Workshop: Diversity and sovereignty in the zone between the EU and Russia

Published: 27 September 2019

Team Workshop and Public Round Table, Willy Brandt Center for German and European Studies, Wroclaw University (Poland), November 29 – December 2 (2018)

Team Workshop and Public Round Table, Willy Brandt Center for German and European Studies, Wroclaw University (Poland), November 29 – December 2 (2018)

 

Professor David Smith and Dr Adrian Florea (CRCEES/CEES, University of Glasgow) took part the BEAR Network Team Workshop and Public Round Table on the policies formulated and implemented by Russia and the EU with regard to the contested areas of diversity and sovereignty in between them. It was held at the Willy Brandt Center for German and European Studies, Wrocław University (Poland). Other participating international universities were: McGill, Montréal; Tartu; and Tufts.

 

The workshop focused on the politico-strategic management of diversity by Russia and the EU regarding the contested areas as well as application of specific instruments of power (soft power, hybrid power, power of attraction). Its main research interests were twofold: (1) The policies of Russia and the EU vis-à-vis the de facto states such as Transnistria or Abkhazia (and recently the Donbas region) and how the de facto states fit into the contending integration schemes, (2) The policies of inclusion and exclusion of minorities by Russia and the EU and the positioning of the respective minorities within the incentive structure constructed by Moscow and Brussels.
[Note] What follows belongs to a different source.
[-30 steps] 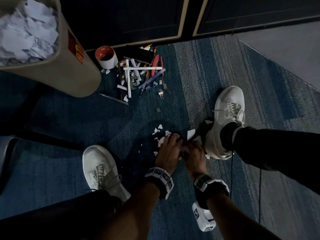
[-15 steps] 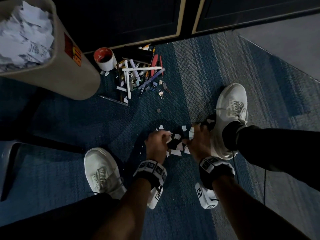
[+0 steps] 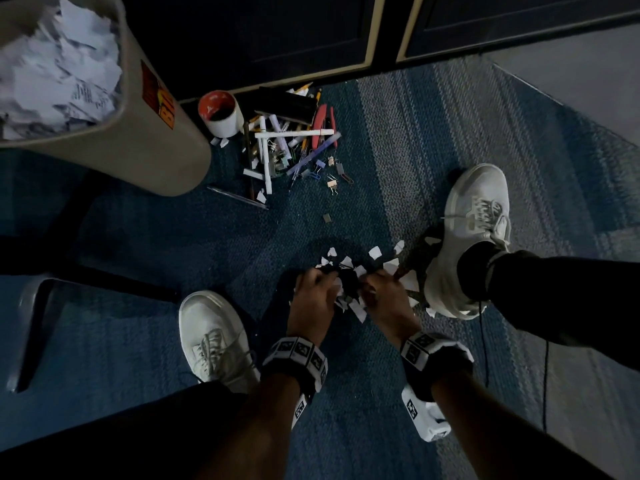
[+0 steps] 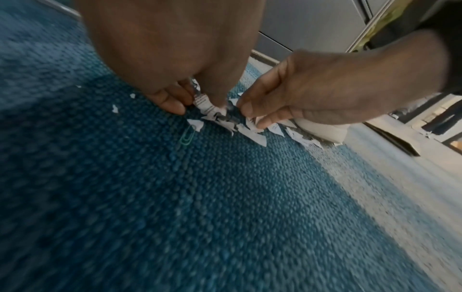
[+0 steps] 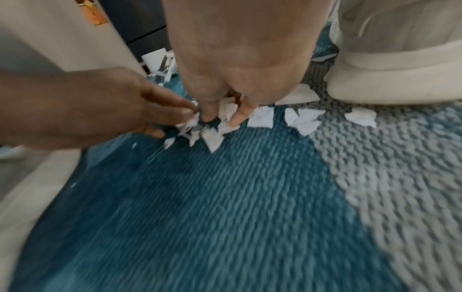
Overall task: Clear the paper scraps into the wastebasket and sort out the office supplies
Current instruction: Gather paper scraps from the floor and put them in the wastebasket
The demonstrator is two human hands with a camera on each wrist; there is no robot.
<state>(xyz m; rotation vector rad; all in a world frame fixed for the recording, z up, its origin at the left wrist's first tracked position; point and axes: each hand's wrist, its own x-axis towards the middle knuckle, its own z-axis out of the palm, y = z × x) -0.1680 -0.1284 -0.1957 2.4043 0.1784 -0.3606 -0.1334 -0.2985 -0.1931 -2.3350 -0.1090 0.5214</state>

Interested in this zone of contact and contestation between the EU and Russia on issues of citizenship, minority rights and de facto states, this workshop’s main questions were:


• How do the EU and Russia affect intra-state policies of minority inclusion/exclusion?
• How do the politics surrounding ethnically/linguistically identified de facto states (e.g., Transnistria) and similar territories of contested sovereignty (e.g., Donbas, Crimea) affect the EU integration process?
• How do states in the region instrumentalize/securitize minority issues?
• What are the power instruments the EU and Russia apply in the domains of contestation?

 

David Smith’s presentation explored the limits of EU minority rights and Russia's instrumentalisation of ethno-cultural diversity in external affairs. He questioned whether multilateralism had run its course, and Adrian Florea examined ‘De facto state diplomacy as commitment to separate rule’. Both CRCEES/CEES academics participated in the BEAR Network Public Round Table on “Power and the politico-strategic management of diversity by Russia and the EU”.